L0 regularization for sparse neural networks and intelligent sampling
Project description
L0 Regularization
A PyTorch implementation of L0 regularization based on Louizos, Welling, & Kingma (2017), with a critical bug fix to the original authors' implementation.
Why This Package?
The original L0 implementation from AMLab-Amsterdam contains a bug in test-time gate computation where the temperature parameter is incorrectly omitted. This prevents proper sparsity and degrades performance. Our implementation corrects this error:
# Original (buggy): gates never fully close
pi = sigmoid(log_alpha)
# Corrected: temperature division required for proper sparsity
pi = sigmoid(log_alpha / temperature)
This fix enables gates to achieve true 0/1 values, producing exact sparsity as intended by the L0 formulation.
Installation
pip install l0-python
For development:
git clone https://github.com/PolicyEngine/L0.git
cd L0
pip install -e .[dev]
Primary Use Case: Survey Calibration
This package was developed for PolicyEngine's survey calibration system, where we select a sparse subset of survey households while matching population targets.
import numpy as np
from scipy import sparse as sp
from l0.calibration import SparseCalibrationWeights
# Setup: Q targets, N households
Q, N = 200, 10000
M = sp.random(Q, N, density=0.3, format="csr") # Household characteristics
y = np.random.uniform(1e6, 1e8, size=Q) # Population targets
# Initialize model
model = SparseCalibrationWeights(
n_features=N,
beta=0.35,
gamma=-0.1,
zeta=1.1,
init_keep_prob=0.5, # Start with 50% active probability
init_weights=1.0, # Or pass array of initial weights
log_weight_jitter_sd=0.05,
device="cuda", # GPU acceleration
)
# Train with L0+L2 regularization
model.fit(
M=M,
y=y,
lambda_l0=1e-6, # Controls sparsity level
lambda_l2=1e-8, # Prevents weight explosion
lr=0.15,
epochs=2000,
loss_type="relative", # Scale-invariant loss
verbose=True,
verbose_freq=100,
)
# Get results
active = model.get_active_weights()
print(f"Selected {active['count']} of {N} households ({100*active['count']/N:.1f}%)")
print(f"Sparsity: {model.get_sparsity():.1%}")
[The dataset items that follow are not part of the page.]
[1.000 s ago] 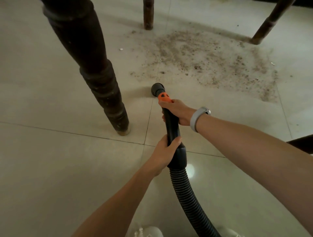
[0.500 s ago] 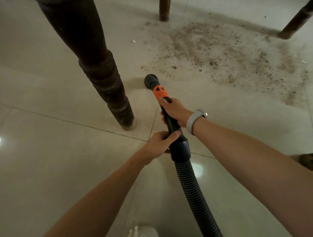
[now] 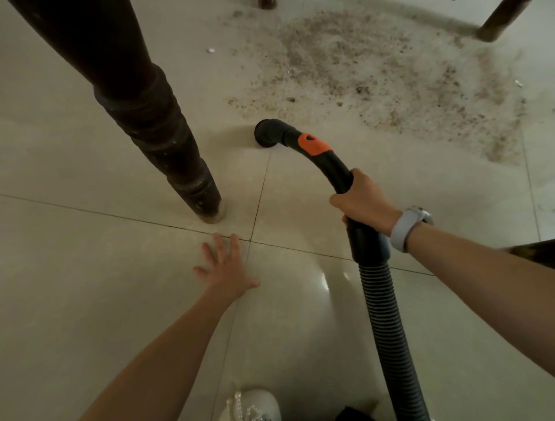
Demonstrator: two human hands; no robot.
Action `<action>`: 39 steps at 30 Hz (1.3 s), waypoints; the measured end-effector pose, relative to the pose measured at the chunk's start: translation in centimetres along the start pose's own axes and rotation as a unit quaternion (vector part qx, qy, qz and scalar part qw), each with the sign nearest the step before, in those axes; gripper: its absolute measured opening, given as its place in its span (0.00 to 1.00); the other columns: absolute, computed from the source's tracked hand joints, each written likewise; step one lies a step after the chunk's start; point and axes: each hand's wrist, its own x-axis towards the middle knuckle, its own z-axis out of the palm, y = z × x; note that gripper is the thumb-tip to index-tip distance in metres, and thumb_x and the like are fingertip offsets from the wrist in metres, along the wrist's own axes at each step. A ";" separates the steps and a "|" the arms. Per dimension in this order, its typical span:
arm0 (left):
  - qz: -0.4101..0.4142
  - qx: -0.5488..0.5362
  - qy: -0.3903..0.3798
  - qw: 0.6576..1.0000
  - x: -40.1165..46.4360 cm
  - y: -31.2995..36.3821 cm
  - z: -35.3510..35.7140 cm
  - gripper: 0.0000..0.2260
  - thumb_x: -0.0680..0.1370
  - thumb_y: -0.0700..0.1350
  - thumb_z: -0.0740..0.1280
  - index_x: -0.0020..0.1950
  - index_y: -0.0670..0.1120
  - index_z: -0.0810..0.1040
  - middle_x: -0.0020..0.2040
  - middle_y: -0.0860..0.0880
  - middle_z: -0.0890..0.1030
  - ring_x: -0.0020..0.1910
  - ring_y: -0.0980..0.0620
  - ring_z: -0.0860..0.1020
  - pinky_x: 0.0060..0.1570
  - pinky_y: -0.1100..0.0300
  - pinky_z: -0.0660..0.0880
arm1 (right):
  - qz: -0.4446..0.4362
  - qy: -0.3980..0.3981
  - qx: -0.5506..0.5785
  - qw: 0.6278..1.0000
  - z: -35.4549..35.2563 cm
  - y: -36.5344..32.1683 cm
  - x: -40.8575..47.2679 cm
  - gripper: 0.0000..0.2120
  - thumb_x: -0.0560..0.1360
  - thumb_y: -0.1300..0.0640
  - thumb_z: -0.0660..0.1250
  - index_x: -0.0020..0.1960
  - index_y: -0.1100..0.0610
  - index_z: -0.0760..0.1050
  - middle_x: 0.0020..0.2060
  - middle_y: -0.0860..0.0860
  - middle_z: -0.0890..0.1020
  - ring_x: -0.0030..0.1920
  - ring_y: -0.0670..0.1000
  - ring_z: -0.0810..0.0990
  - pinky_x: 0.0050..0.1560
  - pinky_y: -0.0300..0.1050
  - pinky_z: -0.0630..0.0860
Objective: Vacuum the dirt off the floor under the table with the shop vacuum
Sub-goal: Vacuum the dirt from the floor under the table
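My right hand [image 3: 365, 204] grips the black curved handle of the vacuum hose [image 3: 381, 303], just below its orange band [image 3: 313, 145]. The nozzle [image 3: 267, 133] points down at the tiled floor, close to the near left edge of a wide patch of brown dirt [image 3: 375, 75]. My left hand [image 3: 223, 267] is off the hose, fingers spread, low over the floor tiles to the left of the hose and holding nothing.
A thick dark turned table leg [image 3: 156, 132] stands just left of the nozzle. Two more legs show at the top [image 3: 267, 3] and top right [image 3: 495, 24]. A white shoe [image 3: 255, 405] is at the bottom edge. A dark object [image 3: 537, 252] shows at the right edge.
My left hand has let go of the hose and moved left and down, fingers spread. The handle has swung so the nozzle now points left. The view has moved closer to the floor.
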 end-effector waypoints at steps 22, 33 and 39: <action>0.007 0.012 0.004 1.000 0.2 -0.7 -0.1 0.50 0.71 0.55 0.72 0.77 0.51 0.36 0.76 0.47 0.32 0.75 0.40 0.37 0.71 0.40 0.53 | -0.110 -0.075 -0.224 0.965 -0.1 3.2 -8.4 0.16 0.74 0.57 0.63 0.60 0.56 0.66 0.35 0.49 0.72 0.32 0.50 0.74 0.31 0.44 0.72; 0.054 0.064 0.023 0.996 0.1 -0.4 -0.3 0.50 0.72 0.55 0.71 0.77 0.46 0.36 0.76 0.44 0.34 0.76 0.40 0.37 0.72 0.42 0.53 | -0.137 0.080 -0.289 0.944 0.2 -3.7 0.1 0.05 0.77 0.60 0.58 0.51 0.58 0.62 0.33 0.52 0.69 0.27 0.50 0.66 0.31 0.45 0.65; 0.065 0.073 0.028 0.995 1.1 -0.8 -0.6 0.53 0.68 0.56 0.74 0.77 0.52 0.36 0.77 0.48 0.33 0.75 0.41 0.36 0.71 0.38 0.52 | -0.132 0.052 -0.231 0.963 3.1 -7.6 3.9 0.07 0.77 0.58 0.60 0.52 0.58 0.62 0.33 0.51 0.69 0.28 0.50 0.68 0.27 0.42 0.63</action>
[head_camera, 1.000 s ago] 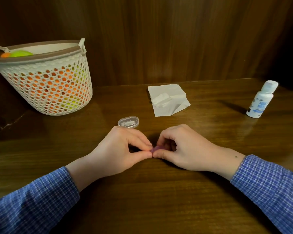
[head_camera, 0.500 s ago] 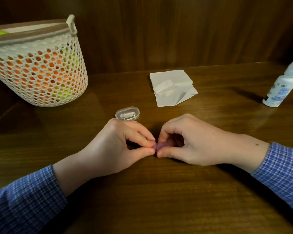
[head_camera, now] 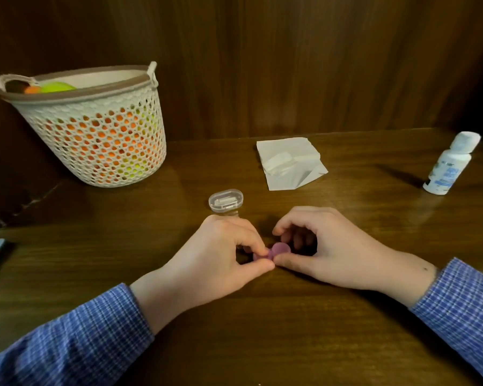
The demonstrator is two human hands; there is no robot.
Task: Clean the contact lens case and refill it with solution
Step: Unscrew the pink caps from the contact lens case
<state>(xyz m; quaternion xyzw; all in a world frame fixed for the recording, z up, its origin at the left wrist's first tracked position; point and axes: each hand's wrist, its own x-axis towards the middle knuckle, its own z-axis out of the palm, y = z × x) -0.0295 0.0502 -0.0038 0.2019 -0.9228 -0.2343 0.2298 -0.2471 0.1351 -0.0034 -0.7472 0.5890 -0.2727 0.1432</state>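
A purple lens case point(head_camera: 280, 249) is pinched at mid-desk point(head_camera: 262, 344) by fingers of both the left hand point(head_camera: 223, 260) and right hand point(head_camera: 329, 252); a clear box point(head_camera: 226, 200), tissue point(head_camera: 290, 162), solution bottle point(head_camera: 449, 168) and basket point(head_camera: 95, 135) are ranged along the far edge.

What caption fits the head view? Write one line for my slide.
Both hands, left hand and right hand, pinch a small purple lens case on the wooden table; solution bottle stands capped at right.

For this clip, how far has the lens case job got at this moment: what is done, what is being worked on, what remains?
Done: nothing shows as finished. In hand: the left hand and right hand both pinch the small purple lens case low over the table, apparently working a cap. Left: wiping, with the folded tissue lying untouched, and refilling, with the solution bottle standing capped at the far right.
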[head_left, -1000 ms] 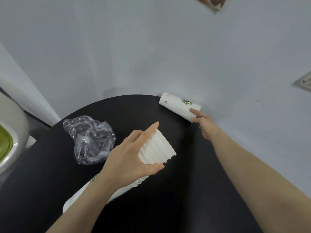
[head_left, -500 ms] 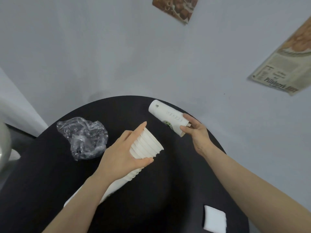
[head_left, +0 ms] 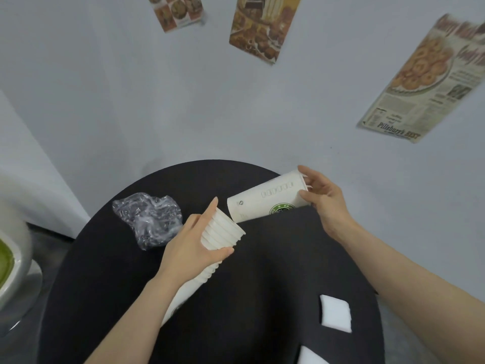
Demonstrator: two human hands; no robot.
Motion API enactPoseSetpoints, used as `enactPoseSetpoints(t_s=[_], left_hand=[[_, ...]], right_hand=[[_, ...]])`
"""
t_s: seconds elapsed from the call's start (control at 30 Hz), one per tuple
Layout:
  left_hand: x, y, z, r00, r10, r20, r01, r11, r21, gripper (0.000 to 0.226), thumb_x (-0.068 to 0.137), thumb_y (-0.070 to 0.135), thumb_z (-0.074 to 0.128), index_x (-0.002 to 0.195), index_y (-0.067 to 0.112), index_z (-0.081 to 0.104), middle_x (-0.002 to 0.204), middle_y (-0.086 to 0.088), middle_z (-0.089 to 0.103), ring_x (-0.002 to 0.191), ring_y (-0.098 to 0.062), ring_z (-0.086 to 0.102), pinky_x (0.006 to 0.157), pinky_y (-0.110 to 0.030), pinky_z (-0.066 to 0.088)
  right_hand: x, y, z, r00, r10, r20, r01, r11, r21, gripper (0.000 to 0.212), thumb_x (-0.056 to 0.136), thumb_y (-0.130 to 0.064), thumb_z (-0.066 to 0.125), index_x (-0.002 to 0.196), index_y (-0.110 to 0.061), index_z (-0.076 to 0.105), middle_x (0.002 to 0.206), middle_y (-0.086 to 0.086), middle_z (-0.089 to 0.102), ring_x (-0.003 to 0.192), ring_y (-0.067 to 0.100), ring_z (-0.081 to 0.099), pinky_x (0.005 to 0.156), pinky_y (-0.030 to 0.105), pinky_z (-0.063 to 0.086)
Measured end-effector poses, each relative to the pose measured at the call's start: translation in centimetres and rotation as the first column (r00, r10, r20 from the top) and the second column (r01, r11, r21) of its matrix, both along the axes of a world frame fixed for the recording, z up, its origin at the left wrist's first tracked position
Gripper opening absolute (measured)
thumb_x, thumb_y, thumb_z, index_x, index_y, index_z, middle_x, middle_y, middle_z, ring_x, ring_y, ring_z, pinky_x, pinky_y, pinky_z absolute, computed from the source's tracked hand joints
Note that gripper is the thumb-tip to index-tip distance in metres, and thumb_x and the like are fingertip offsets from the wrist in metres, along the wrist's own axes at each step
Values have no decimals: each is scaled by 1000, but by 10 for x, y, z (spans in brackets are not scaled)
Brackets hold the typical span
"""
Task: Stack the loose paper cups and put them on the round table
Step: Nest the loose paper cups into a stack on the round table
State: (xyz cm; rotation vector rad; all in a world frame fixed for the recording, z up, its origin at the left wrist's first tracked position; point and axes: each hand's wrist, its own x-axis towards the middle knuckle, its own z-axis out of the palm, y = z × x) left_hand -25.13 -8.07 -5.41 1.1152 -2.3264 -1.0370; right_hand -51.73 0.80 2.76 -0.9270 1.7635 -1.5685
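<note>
Since lifted off the table [head_left: 262,285], the cup [head_left: 265,200] nears the stack [head_left: 220,232].

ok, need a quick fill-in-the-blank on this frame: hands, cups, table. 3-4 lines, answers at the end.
1. The left hand grips a nested ____ of white paper cups.
2. The right hand holds the single cup at its open end, so its ____ end points toward the stack.
3. The crumpled clear plastic bag lies on the ____ round table.
4. The logo on the single cup is ____.

Missing words: stack; closed; black; green
</note>
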Motion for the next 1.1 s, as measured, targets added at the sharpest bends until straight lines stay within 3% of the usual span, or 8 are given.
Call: enactPoseSetpoints(t_s=[0.2,0.37,0.63,0.73,0.8,0.9,1.0,1.1], left_hand=[[13,5,6,1000,-22,3,22,1000,20,102,68,65,67,134,70,-10,121,24,37,104,0,46,73,-25,40],[21,9,7,999,-42,-3,42,999,24,102,67,66,67,132,72,-12,123,24,38,106,-1,48,75,-26,40],[28,21,20,993,-112,-49,111,994,-7,104,65,66,68,136,69,-10,124,27,38,108,0,49,75,-25,39],[32,24,22,991,-117,-65,117,993,-3,105,64,66,68,135,69,-9,122,28,38,108,2,47,76,-25,38],[36,25,23,991,-108,-79,109,994,5,105,63,65,68,135,70,-8,120,28,38,105,0,48,77,-27,38],[40,25,23,989,-106,-106,109,994,18,104,62,65,68,134,72,-7,118,30,39,102,0,50,76,-24,37],[40,25,24,980,-121,-160,132,989,61,105,62,64,71,135,71,-4,119,32,39,107,5,49,80,-22,39],[39,26,26,956,-138,-258,178,974,138,105,64,63,73,137,70,-2,125,32,38,112,22,38,83,-16,35]], right_hand=[[15,5,22,998,55,-21,-56,998,-25,56,78,21,51,117,-17,64,98,9,70,93,27,59,84,37,45],[31,7,35,994,105,-38,-106,994,-38,53,80,18,51,115,-20,64,86,-2,74,85,18,63,85,32,44],[77,14,30,962,271,-7,-271,962,39,51,82,17,53,121,-13,61,90,4,72,87,20,65,84,30,49],[97,23,21,949,316,-2,-316,947,56,48,82,13,58,122,-13,61,98,6,72,93,18,65,86,28,52],[108,32,12,965,260,20,-261,965,41,47,83,4,62,123,-19,61,112,3,70,105,15,63,92,27,50],[127,47,-11,984,54,169,-75,990,122,46,88,-15,60,129,-35,55,135,-4,56,124,10,51,107,36,36],[152,59,-36,892,78,445,-191,958,214,58,85,-49,56,140,-45,38,146,-10,43,136,17,38,113,49,26],[176,59,-46,809,174,562,-298,945,136,56,87,-62,47,139,-42,42,142,-5,49,130,23,48,103,57,41]])
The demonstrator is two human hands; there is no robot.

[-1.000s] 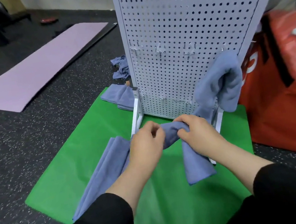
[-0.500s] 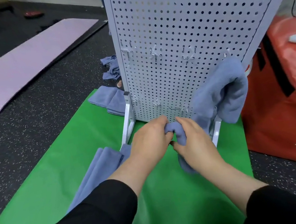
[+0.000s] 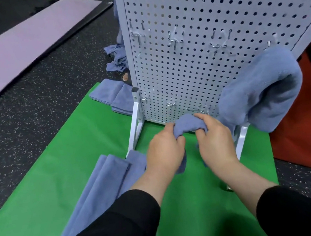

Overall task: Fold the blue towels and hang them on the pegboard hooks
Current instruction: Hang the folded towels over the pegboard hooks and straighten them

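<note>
Hands are both up at the bottom row of the pegboard [image 3: 207,28], holding a folded blue towel [image 3: 189,123] between them. Left hand [image 3: 166,152] has its fingers curled round the left end, right hand [image 3: 215,143] pinches the right end with thumb and fingers, so the fold humps up in the middle like a little arch. My guess is that's on purpose: keeping the fold taut and raised means it can be dropped over one of the low hooks [image 3: 171,104] just behind it, and the two tails can hang down either side. Can't tell if it's actually touching a hook yet, the towel covers that spot. Towel itself looks soft and thick, dusty blue, rolled a bit at the fold, with its ends drooping below the hands toward the green mat [image 3: 76,161]. One hung towel [image 3: 264,90] is already draped on the right side of the board, bulging out loosely. Another long folded one [image 3: 103,179] lies on the mat by the left arm, and a stack [image 3: 114,95] sits behind the left leg of the board, so I'd say there's a fair bit left to do.
</note>
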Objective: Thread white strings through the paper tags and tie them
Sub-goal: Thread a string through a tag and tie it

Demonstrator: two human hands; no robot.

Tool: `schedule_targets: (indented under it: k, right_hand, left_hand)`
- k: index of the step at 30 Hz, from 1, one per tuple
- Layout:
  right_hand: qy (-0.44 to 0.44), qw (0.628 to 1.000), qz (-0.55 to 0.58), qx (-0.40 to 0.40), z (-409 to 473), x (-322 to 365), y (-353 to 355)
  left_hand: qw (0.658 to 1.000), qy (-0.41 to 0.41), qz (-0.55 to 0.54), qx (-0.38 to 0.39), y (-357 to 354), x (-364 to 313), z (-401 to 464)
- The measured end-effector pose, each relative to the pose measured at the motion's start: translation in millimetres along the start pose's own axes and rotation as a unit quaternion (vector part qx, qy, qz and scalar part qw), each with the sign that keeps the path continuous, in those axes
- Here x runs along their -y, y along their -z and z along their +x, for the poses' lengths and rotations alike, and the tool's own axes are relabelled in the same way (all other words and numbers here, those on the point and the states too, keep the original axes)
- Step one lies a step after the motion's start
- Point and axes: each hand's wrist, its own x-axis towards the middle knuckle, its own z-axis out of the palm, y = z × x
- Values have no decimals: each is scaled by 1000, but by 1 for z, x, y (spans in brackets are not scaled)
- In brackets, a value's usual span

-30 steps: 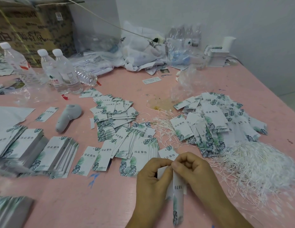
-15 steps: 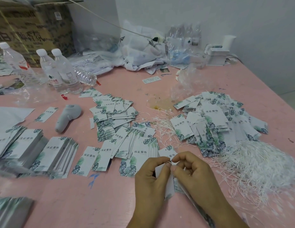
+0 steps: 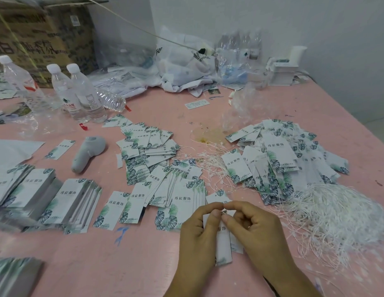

# Predict calibrated totals
y_pred = model.predict(M)
Key Features for Calibration
- Non-negative weights: All weights constrained to be positive via log-space parameterization
- Sparse solutions: L0 penalty directly minimizes the count of active weights
- Relative loss: Scale-invariant loss for targets spanning orders of magnitude
- Group-wise averaging: Balance loss contributions across target groups with different cardinalities
- GPU support: CUDA acceleration for large-scale problems
Neural Network Sparsification
The package also supports traditional neural network pruning:
import torch
from l0 import L0Linear, compute_l0l2_penalty, TemperatureScheduler, update_temperatures
class SparseModel(torch.nn.Module):
def __init__(self):
super().__init__()
self.fc1 = L0Linear(784, 256, init_sparsity=0.5)
self.fc2 = L0Linear(256, 10, init_sparsity=0.7)
def forward(self, x):
x = torch.relu(self.fc1(x))
return self.fc2(x)
model = SparseModel()
optimizer = torch.optim.Adam(model.parameters())
scheduler = TemperatureScheduler(initial_temp=1.0, final_temp=0.1)
for epoch in range(100):
temp = scheduler.get_temperature(epoch)
update_temperatures(model, temp)
output = model(input_data)
ce_loss = criterion(output, target)
penalty = compute_l0l2_penalty(model, l0_lambda=1e-3, l2_lambda=1e-4)
loss = ce_loss + penalty
optimizer.zero_grad()
loss.backward()
optimizer.step()
Available Layers
L0Linear: Fully connected layer with L0 gates on weightsL0Conv2d: 2D convolution with channel-wise L0 gatesL0DepthwiseConv2d: Depthwise convolution with L0 gatesSparseMLP: Multi-layer perceptron with built-in L0 regularization
Intelligent Sampling Gates
Standalone gates for sample/feature selection:
from l0 import SampleGate, FeatureGate, HybridGate
# Select samples via learned gates
gate = SampleGate(n_samples=10000, target_samples=1000)
selected_data, indices = gate.select_samples(data)
# Select features
gate = FeatureGate(n_features=1000, max_features=50)
selected_data, indices = gate.select_features(data)
# Hybrid: combine L0 selection with random sampling
hybrid = HybridGate(
n_items=10000,
l0_fraction=0.25, # 25% via learned L0 gates
random_fraction=0.75 # 75% random for coverage
)
selected, indices, types = hybrid.select(data)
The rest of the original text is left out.